## PROMPT
From the records below, please repeat exactly the line that has "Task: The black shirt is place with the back", the line that has "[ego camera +", and every line between them, and nothing else.

## THE RECORDS
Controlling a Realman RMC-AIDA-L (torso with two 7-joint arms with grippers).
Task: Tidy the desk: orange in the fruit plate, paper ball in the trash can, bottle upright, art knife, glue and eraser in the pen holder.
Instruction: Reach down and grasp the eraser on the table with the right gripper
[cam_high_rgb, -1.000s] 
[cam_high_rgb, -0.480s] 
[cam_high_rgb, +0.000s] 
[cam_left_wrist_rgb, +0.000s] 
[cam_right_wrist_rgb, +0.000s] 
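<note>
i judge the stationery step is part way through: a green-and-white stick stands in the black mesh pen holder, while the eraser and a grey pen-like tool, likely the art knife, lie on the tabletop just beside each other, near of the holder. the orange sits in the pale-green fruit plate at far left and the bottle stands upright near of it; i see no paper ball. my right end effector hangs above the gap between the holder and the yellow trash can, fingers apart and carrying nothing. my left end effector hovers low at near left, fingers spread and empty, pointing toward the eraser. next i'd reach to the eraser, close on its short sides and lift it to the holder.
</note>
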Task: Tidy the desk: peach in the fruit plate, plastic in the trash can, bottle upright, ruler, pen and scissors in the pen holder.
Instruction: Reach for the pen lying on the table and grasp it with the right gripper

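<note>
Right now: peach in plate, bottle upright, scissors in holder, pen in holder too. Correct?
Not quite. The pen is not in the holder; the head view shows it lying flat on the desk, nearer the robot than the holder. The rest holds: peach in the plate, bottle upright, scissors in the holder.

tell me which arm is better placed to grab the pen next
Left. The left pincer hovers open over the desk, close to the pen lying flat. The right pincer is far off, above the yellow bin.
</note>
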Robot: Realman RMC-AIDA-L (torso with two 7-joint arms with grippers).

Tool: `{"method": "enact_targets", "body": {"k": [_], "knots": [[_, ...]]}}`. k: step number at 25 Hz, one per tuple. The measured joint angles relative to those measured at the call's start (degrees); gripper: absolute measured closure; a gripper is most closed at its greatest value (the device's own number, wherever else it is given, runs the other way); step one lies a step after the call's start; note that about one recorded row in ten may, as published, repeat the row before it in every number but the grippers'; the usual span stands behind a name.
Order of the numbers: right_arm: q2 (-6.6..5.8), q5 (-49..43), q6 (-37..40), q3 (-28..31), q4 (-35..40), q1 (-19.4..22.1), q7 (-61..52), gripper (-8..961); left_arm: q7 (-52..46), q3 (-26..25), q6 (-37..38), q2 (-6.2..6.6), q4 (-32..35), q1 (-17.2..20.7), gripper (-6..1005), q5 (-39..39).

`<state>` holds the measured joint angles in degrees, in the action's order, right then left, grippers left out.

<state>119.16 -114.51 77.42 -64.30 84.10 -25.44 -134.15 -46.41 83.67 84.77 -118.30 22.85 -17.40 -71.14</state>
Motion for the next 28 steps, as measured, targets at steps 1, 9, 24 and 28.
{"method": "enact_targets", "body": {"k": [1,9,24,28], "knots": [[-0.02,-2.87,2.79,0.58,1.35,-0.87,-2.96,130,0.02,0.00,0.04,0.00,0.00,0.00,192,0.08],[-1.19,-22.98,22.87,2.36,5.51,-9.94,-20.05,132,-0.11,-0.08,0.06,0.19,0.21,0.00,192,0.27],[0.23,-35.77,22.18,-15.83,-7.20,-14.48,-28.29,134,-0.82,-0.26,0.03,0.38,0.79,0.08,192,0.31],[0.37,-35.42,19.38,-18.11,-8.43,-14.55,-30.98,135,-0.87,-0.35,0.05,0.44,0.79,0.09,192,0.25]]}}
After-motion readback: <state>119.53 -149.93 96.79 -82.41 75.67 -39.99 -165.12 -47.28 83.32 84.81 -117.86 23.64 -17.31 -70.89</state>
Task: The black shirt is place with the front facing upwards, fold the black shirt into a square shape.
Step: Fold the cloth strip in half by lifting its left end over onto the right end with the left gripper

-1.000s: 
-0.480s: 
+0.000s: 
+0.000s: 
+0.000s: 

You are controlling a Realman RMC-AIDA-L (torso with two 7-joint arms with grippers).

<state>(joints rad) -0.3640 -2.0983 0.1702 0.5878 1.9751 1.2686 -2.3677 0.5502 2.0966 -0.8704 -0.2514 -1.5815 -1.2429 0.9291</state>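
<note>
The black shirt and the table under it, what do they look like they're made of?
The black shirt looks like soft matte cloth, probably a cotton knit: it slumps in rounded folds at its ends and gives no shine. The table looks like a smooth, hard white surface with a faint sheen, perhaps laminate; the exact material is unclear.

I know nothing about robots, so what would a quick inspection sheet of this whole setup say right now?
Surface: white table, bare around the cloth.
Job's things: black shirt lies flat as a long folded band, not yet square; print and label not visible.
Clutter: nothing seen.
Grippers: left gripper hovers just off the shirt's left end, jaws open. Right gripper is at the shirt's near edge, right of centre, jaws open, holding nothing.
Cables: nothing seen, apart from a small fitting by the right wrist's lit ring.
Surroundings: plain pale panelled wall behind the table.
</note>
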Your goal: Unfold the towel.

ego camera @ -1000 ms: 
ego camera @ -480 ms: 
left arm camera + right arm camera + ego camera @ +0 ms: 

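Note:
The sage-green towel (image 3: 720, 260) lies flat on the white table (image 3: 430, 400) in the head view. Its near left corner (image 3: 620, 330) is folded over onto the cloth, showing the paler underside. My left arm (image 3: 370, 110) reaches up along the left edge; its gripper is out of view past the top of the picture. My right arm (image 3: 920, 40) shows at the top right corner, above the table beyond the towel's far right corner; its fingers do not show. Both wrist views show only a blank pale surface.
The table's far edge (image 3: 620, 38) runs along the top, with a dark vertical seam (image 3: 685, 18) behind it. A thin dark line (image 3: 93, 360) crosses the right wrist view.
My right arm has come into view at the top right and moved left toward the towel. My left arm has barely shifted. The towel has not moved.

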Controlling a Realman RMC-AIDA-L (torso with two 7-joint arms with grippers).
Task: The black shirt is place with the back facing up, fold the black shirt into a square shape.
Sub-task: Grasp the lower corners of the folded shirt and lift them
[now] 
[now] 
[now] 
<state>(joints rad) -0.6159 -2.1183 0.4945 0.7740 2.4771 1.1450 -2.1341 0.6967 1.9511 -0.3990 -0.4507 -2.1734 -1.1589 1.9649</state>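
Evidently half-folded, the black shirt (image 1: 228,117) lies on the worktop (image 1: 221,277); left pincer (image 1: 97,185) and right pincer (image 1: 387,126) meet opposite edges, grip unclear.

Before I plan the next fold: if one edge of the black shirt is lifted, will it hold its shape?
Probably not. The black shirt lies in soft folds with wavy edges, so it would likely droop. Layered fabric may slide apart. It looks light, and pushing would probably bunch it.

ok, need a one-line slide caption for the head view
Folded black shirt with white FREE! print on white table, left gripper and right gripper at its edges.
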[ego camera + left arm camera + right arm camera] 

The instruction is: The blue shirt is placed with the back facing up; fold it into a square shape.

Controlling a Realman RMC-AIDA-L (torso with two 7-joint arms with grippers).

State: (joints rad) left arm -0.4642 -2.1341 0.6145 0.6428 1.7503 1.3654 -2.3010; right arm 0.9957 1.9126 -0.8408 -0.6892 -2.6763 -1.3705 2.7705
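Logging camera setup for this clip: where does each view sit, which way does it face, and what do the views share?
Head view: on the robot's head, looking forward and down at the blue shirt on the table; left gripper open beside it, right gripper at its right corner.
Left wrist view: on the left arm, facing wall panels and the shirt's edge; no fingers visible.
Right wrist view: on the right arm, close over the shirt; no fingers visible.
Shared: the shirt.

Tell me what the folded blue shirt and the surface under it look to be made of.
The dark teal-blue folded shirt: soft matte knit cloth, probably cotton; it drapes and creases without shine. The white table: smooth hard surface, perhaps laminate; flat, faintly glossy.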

## RESPONSE
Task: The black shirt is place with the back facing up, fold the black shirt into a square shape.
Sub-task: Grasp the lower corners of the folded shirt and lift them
[now] 
[now] 
[now] 
<state>(joints rad) -0.6159 -2.1183 0.4945 0.7740 2.4771 1.1450 -2.1341 0.6967 1.9511 -0.3990 -0.4507 -2.1734 -1.1589 1.9649</state>
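Evidently half-folded, the black shirt (image 1: 228,117) lies on the worktop (image 1: 221,277); left pincer (image 1: 97,185) and right pincer (image 1: 387,126) meet opposite edges, grip unclear.

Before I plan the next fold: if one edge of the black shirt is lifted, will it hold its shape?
Probably not. The black shirt lies in soft folds with wavy edges, so it would likely droop. Layered fabric may slide apart. It looks light, and pushing would probably bunch it.

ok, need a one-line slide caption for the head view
Folded black shirt with white FREE! print on white table, left gripper and right gripper at its edges.
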[ego camera + left arm camera + right arm camera] 

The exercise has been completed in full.